Rose had dropped her head in contemplation; now, she turned her gaze and followed Lavinia’s example of looking out to sea. Dozing pleasantly in the hot Mediterranean sunshine, she supposed she might almost be forgiven for forgetting that a darker, more complicated world existed beyond the isle’s pleasant shores. For here in the calm and serenity of the Greek island, it was all too easy to believe that the recent death at Sedgwick Court was little more than a figment of her own vivid imagination.

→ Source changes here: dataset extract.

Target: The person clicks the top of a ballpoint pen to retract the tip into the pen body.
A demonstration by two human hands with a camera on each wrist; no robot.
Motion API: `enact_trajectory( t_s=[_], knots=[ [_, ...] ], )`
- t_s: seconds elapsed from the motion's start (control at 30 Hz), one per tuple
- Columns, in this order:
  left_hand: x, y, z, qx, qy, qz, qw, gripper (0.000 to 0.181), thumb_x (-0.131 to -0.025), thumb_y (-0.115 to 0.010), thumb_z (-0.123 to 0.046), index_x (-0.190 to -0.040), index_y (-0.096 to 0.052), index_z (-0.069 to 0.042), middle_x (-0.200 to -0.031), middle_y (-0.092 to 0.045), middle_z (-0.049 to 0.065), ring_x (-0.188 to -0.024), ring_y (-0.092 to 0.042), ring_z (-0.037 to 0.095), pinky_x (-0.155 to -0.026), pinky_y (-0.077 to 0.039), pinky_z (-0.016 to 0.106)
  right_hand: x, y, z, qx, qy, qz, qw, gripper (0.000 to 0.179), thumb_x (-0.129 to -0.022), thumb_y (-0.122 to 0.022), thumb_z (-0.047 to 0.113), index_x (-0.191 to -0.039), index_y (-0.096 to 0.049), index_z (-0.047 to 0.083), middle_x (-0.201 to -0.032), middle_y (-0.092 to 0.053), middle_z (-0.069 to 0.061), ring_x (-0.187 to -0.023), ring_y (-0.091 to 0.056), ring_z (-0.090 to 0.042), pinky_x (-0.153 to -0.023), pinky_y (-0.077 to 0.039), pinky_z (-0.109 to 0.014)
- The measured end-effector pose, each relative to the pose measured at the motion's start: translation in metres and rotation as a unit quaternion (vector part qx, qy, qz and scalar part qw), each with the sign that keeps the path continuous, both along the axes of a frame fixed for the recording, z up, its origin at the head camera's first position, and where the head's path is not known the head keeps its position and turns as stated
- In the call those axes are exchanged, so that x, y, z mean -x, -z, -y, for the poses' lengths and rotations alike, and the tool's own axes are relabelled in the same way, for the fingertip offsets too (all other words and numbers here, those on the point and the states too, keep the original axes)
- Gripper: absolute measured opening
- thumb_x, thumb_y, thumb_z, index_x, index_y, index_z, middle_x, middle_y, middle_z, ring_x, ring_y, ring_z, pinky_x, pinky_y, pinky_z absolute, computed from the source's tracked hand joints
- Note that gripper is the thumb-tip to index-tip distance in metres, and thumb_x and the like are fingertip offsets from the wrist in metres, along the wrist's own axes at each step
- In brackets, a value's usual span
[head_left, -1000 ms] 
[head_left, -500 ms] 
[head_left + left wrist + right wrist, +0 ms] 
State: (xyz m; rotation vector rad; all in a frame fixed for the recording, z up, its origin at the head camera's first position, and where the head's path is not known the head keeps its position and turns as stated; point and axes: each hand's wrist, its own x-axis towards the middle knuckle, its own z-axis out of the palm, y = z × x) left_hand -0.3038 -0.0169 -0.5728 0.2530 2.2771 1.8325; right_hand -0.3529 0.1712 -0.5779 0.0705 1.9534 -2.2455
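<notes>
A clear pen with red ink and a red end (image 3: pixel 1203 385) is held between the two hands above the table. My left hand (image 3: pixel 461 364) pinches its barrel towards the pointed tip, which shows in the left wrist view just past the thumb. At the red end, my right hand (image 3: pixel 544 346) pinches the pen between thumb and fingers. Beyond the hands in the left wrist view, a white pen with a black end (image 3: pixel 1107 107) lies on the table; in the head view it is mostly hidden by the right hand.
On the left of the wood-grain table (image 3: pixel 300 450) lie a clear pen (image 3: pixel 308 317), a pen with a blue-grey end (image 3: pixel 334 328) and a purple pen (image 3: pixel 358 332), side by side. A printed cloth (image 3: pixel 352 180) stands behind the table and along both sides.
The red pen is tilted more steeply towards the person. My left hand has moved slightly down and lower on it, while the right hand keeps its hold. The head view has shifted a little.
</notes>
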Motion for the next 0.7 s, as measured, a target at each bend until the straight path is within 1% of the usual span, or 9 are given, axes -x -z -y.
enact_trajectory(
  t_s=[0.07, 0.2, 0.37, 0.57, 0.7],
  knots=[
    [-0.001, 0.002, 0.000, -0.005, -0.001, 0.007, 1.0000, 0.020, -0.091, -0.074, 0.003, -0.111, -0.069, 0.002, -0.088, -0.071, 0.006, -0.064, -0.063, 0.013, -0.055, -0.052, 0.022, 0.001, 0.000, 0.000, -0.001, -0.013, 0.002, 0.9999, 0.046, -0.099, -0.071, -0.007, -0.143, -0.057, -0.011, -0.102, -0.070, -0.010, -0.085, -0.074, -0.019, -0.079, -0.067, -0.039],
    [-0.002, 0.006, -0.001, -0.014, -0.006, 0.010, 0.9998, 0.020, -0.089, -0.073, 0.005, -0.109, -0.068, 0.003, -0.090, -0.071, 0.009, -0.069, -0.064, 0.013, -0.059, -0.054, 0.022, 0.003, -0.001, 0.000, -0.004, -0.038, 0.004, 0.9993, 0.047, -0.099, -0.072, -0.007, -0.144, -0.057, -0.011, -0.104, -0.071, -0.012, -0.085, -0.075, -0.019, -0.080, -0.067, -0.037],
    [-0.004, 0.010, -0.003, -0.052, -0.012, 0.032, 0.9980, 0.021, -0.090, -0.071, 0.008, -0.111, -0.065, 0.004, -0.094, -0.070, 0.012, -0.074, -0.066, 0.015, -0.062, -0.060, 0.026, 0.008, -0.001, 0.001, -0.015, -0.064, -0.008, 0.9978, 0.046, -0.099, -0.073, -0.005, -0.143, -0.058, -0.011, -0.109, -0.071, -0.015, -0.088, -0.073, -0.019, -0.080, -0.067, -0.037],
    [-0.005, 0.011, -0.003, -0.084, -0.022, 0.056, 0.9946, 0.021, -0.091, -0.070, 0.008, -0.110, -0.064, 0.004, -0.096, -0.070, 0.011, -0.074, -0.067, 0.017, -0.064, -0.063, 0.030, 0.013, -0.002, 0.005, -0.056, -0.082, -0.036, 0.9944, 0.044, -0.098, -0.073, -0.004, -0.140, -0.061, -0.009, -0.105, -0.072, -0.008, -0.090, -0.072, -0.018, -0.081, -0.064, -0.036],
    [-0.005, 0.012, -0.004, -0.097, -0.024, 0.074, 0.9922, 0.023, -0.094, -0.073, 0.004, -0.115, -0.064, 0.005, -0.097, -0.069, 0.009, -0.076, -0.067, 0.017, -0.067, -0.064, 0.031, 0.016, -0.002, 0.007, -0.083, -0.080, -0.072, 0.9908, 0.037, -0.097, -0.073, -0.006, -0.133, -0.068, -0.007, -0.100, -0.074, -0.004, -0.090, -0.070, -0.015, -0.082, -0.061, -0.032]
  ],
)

Inwardly, she sighed. For it had struck her in that same moment that it was not uncommon to become accustomed to things which initially appeared shocking or strange. Eventually she knew they would barely register, much in the same way as the strange haunting song of the cicadas, which had at first sounded deafening to her English ears, was now as familiar to her as the British dawn chorus.
‘I was about to say,’ said Lavinia, continuing in the same vein as before, despite Rose’s scolding, ‘that it is not so much that there is little to do here, more that there is no one to do it with.’
‘I can’t think what you mean by that,’ said Rose, somewhat surprised as her mind drifted on to more pleasant things, in particular, to reflect on the hotel’s other patrons. ‘I would have said there were quite a few people here given the circumstances. I wouldn’t have been at all surprised if we had been the only guests here. You know, Hotel Hemera opened its doors for the first time just last week. We missed the opening ceremony by a few days.’
‘What I mean,’ said Lavinia, frowning at the need to provide further explanation, ‘is that there is no society to speak of. This hotel is all very well, but there is no one of any standing here. Oh, I daresay you will disagree,’ she hurried on, as her companion made to protest. ‘You will point to that dull vicar and his daughter, or to the dreadful Misses Trimble, or even to that rather strange young man who is some sort of private courier. But really, they are hardly our sort of people.’
‘Your sort,’ corrected Rose, a trifle coldly, ‘and by that I suppose you mean they are not of your class. Have you forgotten that I once worked in a dress shop?’
‘Hardly,’ said Lavinia, rolling her eyes in an exaggerated fashion. ‘But you are quite different, darling. From the usual shop girl, I mean. And besides, I worked there too for a time, if you remember?’
Rose did remember, and the recollection caused her to smile in spite of herself. For Lavinia was referring to a time when she had been fulfilling a bet made with her brother that she could not earn her own living for six months. It had been purely by chance that she had chosen to work in the same, rather obscure, London dress shop in which Rose herself was employed. An unlikely friendship had developed between the two girls despite their very different backgrounds, and Rose’s marriage to Lavinia’s only sibling, Cedric, Earl of Belvedere, had further cemented the bond that existed between the two girls.
‘Anyway, you’re not a bit like that,’ continued Lavinia. ‘If you were like the other guests … and besides, you are married to my brother and …’
‘You needn’t explain,’ said Rose with a laugh, recovering a little of her sense of humour. ‘I know you don’t mean half the things you say.’
Lavinia made a face which suggested that perhaps on this occasion she had meant every word. Indeed, she opened her mouth as if in readiness to emphasise this very point, and no doubt would have done, had not the two women that very minute been hailed by one of the other hotel guests.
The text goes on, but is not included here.